The final piece of the puzzle relates to projection in the theaters. “Ghosts of the Abyss” is being released not only to Imax 70mm theaters, where 3-D movies are nothing new, but also to standard 35mm cinema houses where 3-D films haven’t been shown since the ’60s.

“The 35-millimeter in a funny way is more historically significant, because it’s the first push from a major studio in a long time to put in major infrastructure,” Cameron told MSNBC.com. “Disney’s paying for it.”

The result? When you put on the polarized viewing glasses, it’s like opening a window into the Atlantic: Waves slosh out at you. The Titanic’s famous sunken bow juts out from the deep. Thanks to digital trickery, ghostly actors (the “Ghosts of the Abyss”) scramble through the wreckage toward you, just as passengers might have done 91 years ago in real-life 3-D.

Cameron isn’t above stealing a couple of tricks from the old 3-D playbook as well: Early in the movie, a clawed robotic arm is thrust in your direction, and a rope is thrown down from the upper deck of a Russian research ship in such a way that it virtually hits you in the eye.

At times, the effect can be a bit eye-straining, particularly if you look someplace other than where the camera wants you to be looking. But it’s a far sight better than the old-style 3-D movies.

“The one thing that I get asked a lot is, ‘Do I have to wear the glasses?’ ” Cameron said.

For now at least, there’s no way around the eyeglasses — although they’ve evolved from the ’50s-style cardboard cutouts into high-tech headsets. Cameron insists that the glasses have gotten a bad rap.

“The glasses in and of themselves are not the problem,” he said. Cameron contends that the headaches some people experienced in the past were the result of what they were seeing through the glasses, what Cameron calls “the eyestrain factor of the bad stereo photography.”

Cameron said digital image processing smoothes over many of the problems that sank 3-D movies the first time around.

“I think that it’s all doable right now,” he said. “I’m not sure it’s easy, but it’s doable.”

Beyond technology
Cameron insists that 3-D technology should serve the story, and not vice versa.

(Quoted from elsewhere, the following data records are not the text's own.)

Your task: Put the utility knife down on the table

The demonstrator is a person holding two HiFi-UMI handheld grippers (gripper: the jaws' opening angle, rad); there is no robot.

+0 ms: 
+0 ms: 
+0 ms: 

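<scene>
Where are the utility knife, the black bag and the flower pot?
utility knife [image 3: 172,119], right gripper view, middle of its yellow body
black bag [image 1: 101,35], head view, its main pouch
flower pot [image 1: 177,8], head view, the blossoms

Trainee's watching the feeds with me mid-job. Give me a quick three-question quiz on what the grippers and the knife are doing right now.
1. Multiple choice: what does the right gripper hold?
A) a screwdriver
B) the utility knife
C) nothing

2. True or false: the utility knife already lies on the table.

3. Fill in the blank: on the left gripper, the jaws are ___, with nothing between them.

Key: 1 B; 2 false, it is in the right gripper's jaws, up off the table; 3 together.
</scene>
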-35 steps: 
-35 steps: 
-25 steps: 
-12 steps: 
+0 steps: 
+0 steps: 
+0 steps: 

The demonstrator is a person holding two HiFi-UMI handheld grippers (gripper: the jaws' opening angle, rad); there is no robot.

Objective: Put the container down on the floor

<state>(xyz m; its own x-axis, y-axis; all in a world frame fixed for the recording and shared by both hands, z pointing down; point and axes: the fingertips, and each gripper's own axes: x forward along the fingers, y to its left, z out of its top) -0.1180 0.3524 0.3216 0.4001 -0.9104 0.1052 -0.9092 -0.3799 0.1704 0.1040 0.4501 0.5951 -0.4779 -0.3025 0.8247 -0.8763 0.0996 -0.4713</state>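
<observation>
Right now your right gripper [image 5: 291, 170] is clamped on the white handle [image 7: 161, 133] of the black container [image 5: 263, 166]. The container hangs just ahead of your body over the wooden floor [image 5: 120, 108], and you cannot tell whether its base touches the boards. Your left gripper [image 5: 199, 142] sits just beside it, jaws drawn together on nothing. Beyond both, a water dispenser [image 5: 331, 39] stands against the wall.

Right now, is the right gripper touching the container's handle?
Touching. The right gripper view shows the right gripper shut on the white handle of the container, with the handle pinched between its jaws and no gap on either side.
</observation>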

“Don’t do a movie that needs to be in 3-D,” he said. “Do a movie you were going to do anyway. The 3-D is a bonus.”

Portions of the upcoming film “Spy Kids 3D” are being filmed using the same camera system, and Cameron hints that Disney might be considering 3-D for future computer-generated animated features.

The director plans to take his own advice next year, when he shoots his next feature film using the same digital 3-D camera system. He’s keeping mum about the subject, although it’s rumored to be either a science-fiction tale or a historical drama.

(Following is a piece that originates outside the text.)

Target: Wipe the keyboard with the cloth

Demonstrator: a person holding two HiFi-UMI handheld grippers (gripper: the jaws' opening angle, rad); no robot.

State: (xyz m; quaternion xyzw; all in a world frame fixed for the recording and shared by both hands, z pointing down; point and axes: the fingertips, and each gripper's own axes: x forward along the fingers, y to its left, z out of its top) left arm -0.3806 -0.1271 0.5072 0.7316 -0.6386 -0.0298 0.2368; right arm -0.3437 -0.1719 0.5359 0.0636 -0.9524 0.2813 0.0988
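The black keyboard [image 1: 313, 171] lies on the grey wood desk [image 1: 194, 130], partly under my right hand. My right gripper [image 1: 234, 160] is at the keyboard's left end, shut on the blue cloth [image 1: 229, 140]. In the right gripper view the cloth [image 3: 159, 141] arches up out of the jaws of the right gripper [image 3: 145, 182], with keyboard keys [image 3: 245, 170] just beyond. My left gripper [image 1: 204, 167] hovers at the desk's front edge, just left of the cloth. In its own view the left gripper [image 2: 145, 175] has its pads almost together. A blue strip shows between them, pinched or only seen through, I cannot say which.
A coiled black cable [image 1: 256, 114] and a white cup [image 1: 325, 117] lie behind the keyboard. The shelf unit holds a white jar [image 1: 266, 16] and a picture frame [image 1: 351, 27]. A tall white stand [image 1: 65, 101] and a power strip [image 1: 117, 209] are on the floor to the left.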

“I can’t imagine going back,” he said. “I’m certainly not going to shoot on film again [as opposed to digital]. The question is, is it going to all be in 3-D? Is it even possible for us to create a broad enough base of projection infrastructure?”

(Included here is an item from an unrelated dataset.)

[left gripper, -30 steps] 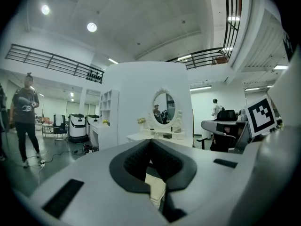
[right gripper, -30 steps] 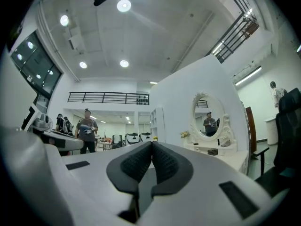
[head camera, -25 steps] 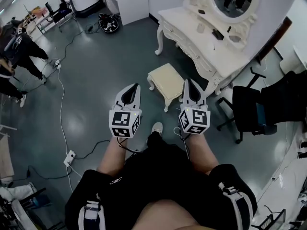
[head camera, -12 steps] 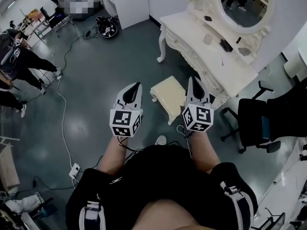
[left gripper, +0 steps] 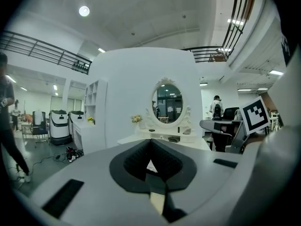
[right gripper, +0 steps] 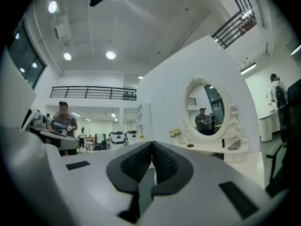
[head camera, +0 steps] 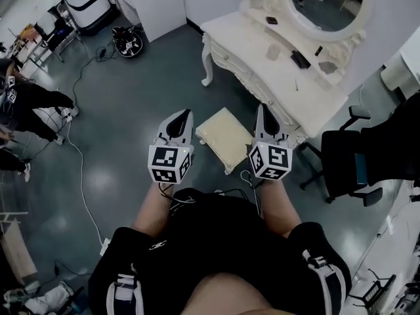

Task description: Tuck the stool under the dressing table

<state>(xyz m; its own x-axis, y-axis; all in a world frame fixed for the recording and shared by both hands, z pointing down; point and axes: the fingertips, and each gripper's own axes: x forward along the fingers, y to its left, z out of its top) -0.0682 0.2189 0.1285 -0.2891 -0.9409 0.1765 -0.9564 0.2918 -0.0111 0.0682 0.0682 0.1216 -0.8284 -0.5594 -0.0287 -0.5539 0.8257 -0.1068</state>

Cameron clearly hopes so, and not just because he had a hand in developing 3-D technology.

“When you’ve got a camera that almost perfectly simulates human vision, and you’ve got a way to display that image on a wide screen in real time, now you have a way of utilizing the existing theatrical infrastructure in a completely new way,” he said. “Broadcast sports, pay-per-view ... think of the possibilities.”

The first time around, the film industry started making 3-D movies as a response to the perceived threat of television. This time, 3-D could rise again as a theatrical experience that home videos, DVDs and Internet file-sharing can’t match, Cameron said.

“You’ve got to get people to the theater based on having a spectacular experience,” he observed, “and I think that 3-D can help with that.”